I turned and sized both men up. The one in the grey suit was like a wall with a head on top. The other was less stocky, shorter, and looked just as mean. "Long enough," I responded. Wraith smoked in silence

"We've been sent to offer you a ride with our employer," The little guy said, all Brooklyn accent and attitude. He looked ready to flip out our eyes with his pocketknife.

"And if we refuse?" Wraith asked.

The big guy opened his jacket long enough for us to see his piece. I looked from the gun to the big guy's face and said "Surely you guys don't wanna throw down in broad daylight?"

The little one squared his shoulders. "We've been told to bring you top our boss. He didn't say what state you'd be in if you refused though."

"Logan, looks our ride's here," Wraith said.

I turned to see a white limousine cruise to a stop beside us.
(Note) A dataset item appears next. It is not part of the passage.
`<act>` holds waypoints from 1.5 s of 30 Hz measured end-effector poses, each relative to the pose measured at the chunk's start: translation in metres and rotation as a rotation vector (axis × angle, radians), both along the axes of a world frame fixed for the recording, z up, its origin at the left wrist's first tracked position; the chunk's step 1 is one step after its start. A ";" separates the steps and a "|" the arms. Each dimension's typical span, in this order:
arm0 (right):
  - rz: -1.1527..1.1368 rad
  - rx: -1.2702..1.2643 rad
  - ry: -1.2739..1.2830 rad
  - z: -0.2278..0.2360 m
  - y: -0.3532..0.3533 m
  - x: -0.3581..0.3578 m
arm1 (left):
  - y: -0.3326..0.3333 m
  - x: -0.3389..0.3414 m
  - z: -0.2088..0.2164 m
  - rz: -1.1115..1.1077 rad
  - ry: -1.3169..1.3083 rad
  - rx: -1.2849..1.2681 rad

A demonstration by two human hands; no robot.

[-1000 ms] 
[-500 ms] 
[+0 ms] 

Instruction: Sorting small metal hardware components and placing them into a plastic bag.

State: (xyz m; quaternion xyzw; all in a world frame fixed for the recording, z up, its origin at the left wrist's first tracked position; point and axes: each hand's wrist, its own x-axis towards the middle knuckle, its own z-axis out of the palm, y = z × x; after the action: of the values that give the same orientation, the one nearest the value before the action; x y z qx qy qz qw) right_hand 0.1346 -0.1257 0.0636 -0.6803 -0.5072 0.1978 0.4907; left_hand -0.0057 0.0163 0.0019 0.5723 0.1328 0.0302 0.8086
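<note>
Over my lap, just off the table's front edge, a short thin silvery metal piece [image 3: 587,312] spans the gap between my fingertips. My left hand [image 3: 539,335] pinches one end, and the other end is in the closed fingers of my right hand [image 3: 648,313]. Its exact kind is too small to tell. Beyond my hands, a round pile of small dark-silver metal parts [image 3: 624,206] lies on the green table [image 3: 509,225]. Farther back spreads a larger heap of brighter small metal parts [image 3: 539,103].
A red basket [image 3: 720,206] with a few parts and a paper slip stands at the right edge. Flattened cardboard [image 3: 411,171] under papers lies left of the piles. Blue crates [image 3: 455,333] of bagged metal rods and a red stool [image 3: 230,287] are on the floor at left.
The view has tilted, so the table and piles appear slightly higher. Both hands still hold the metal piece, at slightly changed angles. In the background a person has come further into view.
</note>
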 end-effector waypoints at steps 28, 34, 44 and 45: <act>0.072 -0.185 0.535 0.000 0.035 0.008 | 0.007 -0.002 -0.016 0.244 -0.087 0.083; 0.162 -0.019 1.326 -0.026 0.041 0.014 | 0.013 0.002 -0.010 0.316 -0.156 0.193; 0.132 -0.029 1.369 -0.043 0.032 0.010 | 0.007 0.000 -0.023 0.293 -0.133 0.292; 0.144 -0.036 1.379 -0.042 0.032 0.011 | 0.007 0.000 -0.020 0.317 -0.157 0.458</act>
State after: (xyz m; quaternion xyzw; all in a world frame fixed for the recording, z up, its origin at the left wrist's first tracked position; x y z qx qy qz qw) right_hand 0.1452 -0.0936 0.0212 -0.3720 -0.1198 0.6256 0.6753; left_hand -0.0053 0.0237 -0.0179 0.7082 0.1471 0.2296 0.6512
We were escorted to the limo by the goons, and they shoved us roughly into the back. Once we were inside, I noticed that the goons did not join us.
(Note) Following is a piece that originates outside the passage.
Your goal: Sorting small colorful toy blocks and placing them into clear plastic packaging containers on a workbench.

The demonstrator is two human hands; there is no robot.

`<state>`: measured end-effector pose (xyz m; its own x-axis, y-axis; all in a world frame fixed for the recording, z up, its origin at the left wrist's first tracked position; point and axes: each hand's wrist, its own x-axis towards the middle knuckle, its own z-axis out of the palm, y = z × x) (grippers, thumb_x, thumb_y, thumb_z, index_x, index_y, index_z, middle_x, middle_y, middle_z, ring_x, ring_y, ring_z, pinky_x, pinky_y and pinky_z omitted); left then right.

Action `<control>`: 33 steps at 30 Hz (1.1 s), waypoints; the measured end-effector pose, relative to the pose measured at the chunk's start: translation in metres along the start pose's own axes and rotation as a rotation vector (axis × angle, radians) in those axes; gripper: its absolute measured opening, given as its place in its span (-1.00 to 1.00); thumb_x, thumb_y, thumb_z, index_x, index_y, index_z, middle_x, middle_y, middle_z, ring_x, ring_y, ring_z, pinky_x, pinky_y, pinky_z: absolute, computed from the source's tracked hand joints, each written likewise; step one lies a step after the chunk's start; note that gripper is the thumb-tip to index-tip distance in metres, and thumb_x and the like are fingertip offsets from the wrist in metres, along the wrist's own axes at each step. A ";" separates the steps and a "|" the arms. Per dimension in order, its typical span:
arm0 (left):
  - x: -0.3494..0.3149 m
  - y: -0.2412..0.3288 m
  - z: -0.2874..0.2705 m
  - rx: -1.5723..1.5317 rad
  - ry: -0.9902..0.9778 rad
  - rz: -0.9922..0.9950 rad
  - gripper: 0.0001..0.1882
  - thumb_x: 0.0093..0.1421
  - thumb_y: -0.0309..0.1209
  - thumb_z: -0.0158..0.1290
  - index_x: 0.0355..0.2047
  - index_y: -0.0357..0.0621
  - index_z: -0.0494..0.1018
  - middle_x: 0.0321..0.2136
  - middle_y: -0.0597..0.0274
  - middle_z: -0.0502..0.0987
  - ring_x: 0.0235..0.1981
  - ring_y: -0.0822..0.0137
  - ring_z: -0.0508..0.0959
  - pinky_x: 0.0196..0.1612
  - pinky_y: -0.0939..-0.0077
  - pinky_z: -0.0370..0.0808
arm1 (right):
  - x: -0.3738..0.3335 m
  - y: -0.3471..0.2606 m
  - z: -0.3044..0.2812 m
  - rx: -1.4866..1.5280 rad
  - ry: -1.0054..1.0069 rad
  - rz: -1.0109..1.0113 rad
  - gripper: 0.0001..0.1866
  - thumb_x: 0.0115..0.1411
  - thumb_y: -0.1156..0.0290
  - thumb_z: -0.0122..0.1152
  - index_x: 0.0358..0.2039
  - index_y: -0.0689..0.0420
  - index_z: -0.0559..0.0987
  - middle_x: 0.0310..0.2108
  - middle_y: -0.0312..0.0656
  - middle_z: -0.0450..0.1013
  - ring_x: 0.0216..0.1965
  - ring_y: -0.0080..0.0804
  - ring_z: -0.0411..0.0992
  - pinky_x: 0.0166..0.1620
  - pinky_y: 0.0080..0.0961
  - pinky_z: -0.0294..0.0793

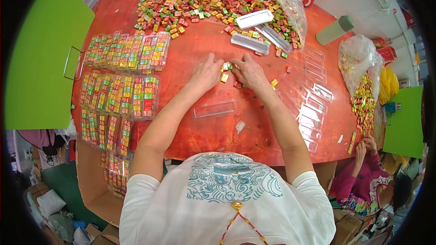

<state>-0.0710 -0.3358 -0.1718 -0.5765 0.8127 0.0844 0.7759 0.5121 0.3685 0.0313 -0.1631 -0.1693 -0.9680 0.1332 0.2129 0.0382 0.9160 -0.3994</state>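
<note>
One bottle point(334, 31), two green panels point(43, 59), seemingly two piles of boxes point(181, 2).

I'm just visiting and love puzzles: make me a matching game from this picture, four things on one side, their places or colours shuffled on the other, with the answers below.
Column one
1. Lidded bottle
2. Large heap of small blocks
3. Filled trays
4. Lone clear tray

Column two
a. Between the person's forearms
b. Pale green with a darker green cap
c. On the left side of the red table
d. Toward the table's far edge, many colours mixed

Pairs: 1-b, 2-d, 3-c, 4-a
</note>
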 end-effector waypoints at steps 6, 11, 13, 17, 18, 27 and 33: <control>0.001 -0.001 -0.007 -0.041 -0.003 -0.028 -0.68 0.18 -0.36 0.14 -0.04 0.00 0.45 -0.16 0.03 0.37 -0.12 -0.07 0.53 -0.17 0.00 0.55 | -0.003 -0.010 0.004 -0.064 0.042 0.073 -0.75 0.16 0.35 0.24 -0.12 0.02 0.61 -0.28 0.07 0.39 -0.33 0.09 0.51 -0.25 -0.11 0.57; -0.030 0.011 -0.023 -0.096 0.048 -0.016 -0.76 0.18 -0.43 0.07 -0.11 -0.03 0.45 -0.17 -0.07 0.38 -0.24 -0.18 0.57 -0.24 -0.06 0.56 | -0.026 -0.032 -0.004 -0.022 0.081 0.063 -0.76 0.16 0.36 0.25 -0.14 0.04 0.61 -0.31 0.09 0.38 -0.33 0.10 0.51 -0.27 -0.09 0.54; -0.052 0.020 -0.030 -0.112 0.057 -0.006 -0.72 0.19 -0.41 0.10 -0.07 -0.02 0.44 -0.17 -0.02 0.37 -0.25 -0.15 0.57 -0.25 -0.03 0.56 | -0.042 -0.043 -0.008 -0.001 0.096 0.056 -0.77 0.16 0.37 0.25 -0.15 0.04 0.61 -0.31 0.09 0.38 -0.34 0.10 0.50 -0.28 -0.09 0.53; -0.111 0.038 -0.039 -0.148 0.101 0.019 -0.71 0.18 -0.42 0.13 -0.07 -0.02 0.44 -0.21 0.01 0.36 -0.28 -0.13 0.56 -0.31 0.03 0.57 | -0.086 -0.078 -0.015 0.048 0.053 0.013 -0.73 0.15 0.41 0.27 -0.11 0.08 0.57 -0.31 0.04 0.35 -0.32 0.01 0.44 -0.27 -0.13 0.47; -0.126 0.039 -0.032 -0.116 0.136 0.038 -0.72 0.18 -0.42 0.13 -0.09 -0.05 0.44 -0.21 0.01 0.37 -0.29 -0.09 0.56 -0.32 0.05 0.57 | -0.096 -0.083 -0.013 0.057 0.029 -0.006 -0.69 0.16 0.43 0.27 -0.06 0.07 0.56 -0.28 0.01 0.35 -0.30 -0.01 0.44 -0.23 -0.15 0.47; -0.157 0.040 -0.013 -0.061 0.105 -0.037 -0.49 0.15 -0.36 0.17 0.13 -0.10 0.39 -0.13 0.00 0.38 -0.17 -0.02 0.54 -0.22 0.12 0.55 | -0.120 -0.090 -0.003 0.101 0.020 -0.002 -0.61 0.17 0.43 0.27 0.04 0.09 0.50 -0.21 -0.03 0.37 -0.25 -0.03 0.46 -0.21 -0.18 0.48; -0.160 0.039 -0.011 0.034 0.286 -0.032 -0.31 0.18 -0.17 0.13 0.31 -0.01 0.24 0.25 -0.13 0.21 0.18 -0.16 0.29 0.13 -0.11 0.25 | -0.122 -0.087 0.001 0.193 0.099 0.050 -0.70 0.18 0.44 0.27 -0.06 0.12 0.51 -0.21 -0.06 0.38 -0.27 -0.03 0.47 -0.27 -0.20 0.50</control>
<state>0.0490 -0.4484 -0.1608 -0.6457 0.6873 0.3325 0.7616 0.5490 0.3442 0.1454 -0.2594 -0.1616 -0.9367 0.2216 0.2713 0.0277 0.8190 -0.5732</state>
We were alone with Warren Worthington the Third.

"You could have just asked, Warren." I said.

"If I thought you'd have accepted an invitation from me, I might have," Warren said, lighting a cigarette. "But I needed to talk to you both in private. This whole fiasco has gone far enough." He exhaled blue smoke at the ceiling, and Warren pointed at Wraith. "Mr. Wraith, would you be so kind as to take that bottle of champagne from its cooler and pour us each a glass? You will find the glasses on the shelf behind you."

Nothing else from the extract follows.